Netflix: Opiate of the Masses
I love Netflix, and so do you.
The reason we all love Netflix so much is because we all, Americans in particular, collectively hate to read.
And if you don’t believe that Americans hate to read: When was the last time you stepped foot inside of a bookstore? Other than to buy a mocha latte from the in-store Starbucks or to meet that OkCupid date in a neutral setting with lots of witnesses in case they turn out to be less like George Clooney and a lot more like Louis CK? Although based on reports I’m not sure if a crowd is really a sufficient deterrent for Louis CK’s public masturbatory impulses …
The point is that I know you can still find a few Barnes and Noble stores where books are essentially set pieces for people either watching YouTube videos on their iPad or dutifully typing their Modern Family spec script while leering at the teenage employees, but that doesn’t make those few remaining Barnes and Noble bookstores any less a sad diminution from when they were the middle class alternative to going to the library to sit next to a homeless person pretending to read the New York Times on a four-foot bamboo stick.
And I have some authority to speak on the decline of American literacy because I taught high school English for more than ten years, and my experiences there taught me that teenagers regard reading with only slightly less suspicion than wearing a condom, which is to say that apart from texts written at a fifth-grade reading level (i.e., Twilight, Harry Potter, The Hunger Games, and Donald Trump’s Twitter feed), books are regarded as anathema on par with delayed gratification and drinking in moderation. In my experience, most teenagers become flush with civic pride when shown images of Nazi book-burnings and they regard the world of Fahrenheit 451 as a promising utopia.

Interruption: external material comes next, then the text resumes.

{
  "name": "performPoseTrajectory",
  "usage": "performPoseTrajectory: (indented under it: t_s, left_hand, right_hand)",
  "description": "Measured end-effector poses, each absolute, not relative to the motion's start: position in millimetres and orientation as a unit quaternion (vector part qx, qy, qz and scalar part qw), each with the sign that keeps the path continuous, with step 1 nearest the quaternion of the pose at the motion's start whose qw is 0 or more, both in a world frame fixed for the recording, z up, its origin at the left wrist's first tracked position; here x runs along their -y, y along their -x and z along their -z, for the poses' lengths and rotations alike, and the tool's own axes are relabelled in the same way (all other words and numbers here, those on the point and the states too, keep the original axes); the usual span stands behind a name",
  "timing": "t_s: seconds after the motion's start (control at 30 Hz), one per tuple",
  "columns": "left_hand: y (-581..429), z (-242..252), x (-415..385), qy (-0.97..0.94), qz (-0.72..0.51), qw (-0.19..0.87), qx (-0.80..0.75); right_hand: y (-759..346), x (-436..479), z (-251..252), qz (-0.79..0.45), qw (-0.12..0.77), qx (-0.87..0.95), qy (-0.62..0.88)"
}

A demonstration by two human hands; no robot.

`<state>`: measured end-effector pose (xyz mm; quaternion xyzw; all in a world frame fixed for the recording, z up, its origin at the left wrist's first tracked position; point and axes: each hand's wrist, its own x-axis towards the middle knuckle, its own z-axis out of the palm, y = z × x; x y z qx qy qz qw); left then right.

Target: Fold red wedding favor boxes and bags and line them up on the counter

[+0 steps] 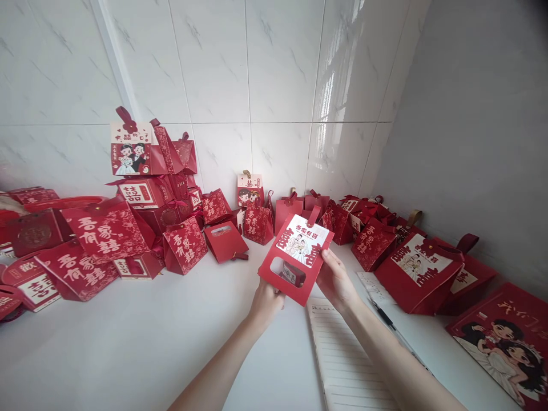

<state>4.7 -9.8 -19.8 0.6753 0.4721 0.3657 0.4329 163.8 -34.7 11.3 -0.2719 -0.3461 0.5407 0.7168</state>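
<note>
A red wedding favor box (295, 257) is held up over the white table between my two hands. Its front carries a white label with a printed couple, and a clear window low down shows a small item inside. A ribbon loop stands at its top. My left hand (266, 299) grips the box from below at its lower left edge, with the fingers partly hidden behind it. Along the right edge, my right hand (336, 277) is closed with the thumb on the front. Beneath my right forearm lies a lined notebook (338, 354).
Red boxes (141, 228) are piled at the left, and several more stand along the tiled wall (278, 68). At the right are a large red box (417, 271), a pen (387, 319), a paper slip (374, 287) and a red printed bag (496, 342).
</note>
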Motion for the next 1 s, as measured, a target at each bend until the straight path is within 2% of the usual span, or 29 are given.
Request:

It’s why teenagers are responsible for mangling our language with text-speak and emojis, which streamline and replace the need to express oneself using multisyllabic vocabulary and are second only to dick pics when conveying millennials’ most intimate thoughts and ideas.
It’s no surprise, then, that Eric Harris and Dylan Klebold chose to kill themselves in their school’s library because there’s nothing misanthropic teens hate more than stacks of books, and they were just as likely to read one as they were to join a Yanni fanclub.
I actually like Yanni. Not enough to join a fanclub, but enough to listen to him when I’m reminiscing about 1990s dentist office waiting rooms.
In truth, there’s hardly any reason to lament the demise of America’s chain bookstores. I worked at a Barnes and Noble in the late 1990s, and back then I had to wear, get this: a shirt and tie. Every day. Tucked in to nice slacks. The last time I went into a Barnes and Noble I saw employees dressed like they’d just come either from Burning Man or their tent beneath the 101 overpass on Ventura.
And so while America continues to forfeit its status as a nation of innovators and entrepreneurs and reaffirms the rest of the world’s impression of us as Cheetos-noshing couch potatoes who firmly believe in the science of detoxing and gluten-free substitutes, Netflix will afford the intoxicating sedative carrying us onward and downward into relatively painless, accomplishment-free lives that should expire around season 23 of House of Cards. Except that doctors are busy keeping us alive with new life-extending treatments that should keep us around long enough to witness season 57 of Orange Is the New Black, which is the season when it’s bound to finally get interesting.
Hopefully Obamacare’s death panels will change all that, and we’ll die sooner, secure in the fact that we didn’t miss much.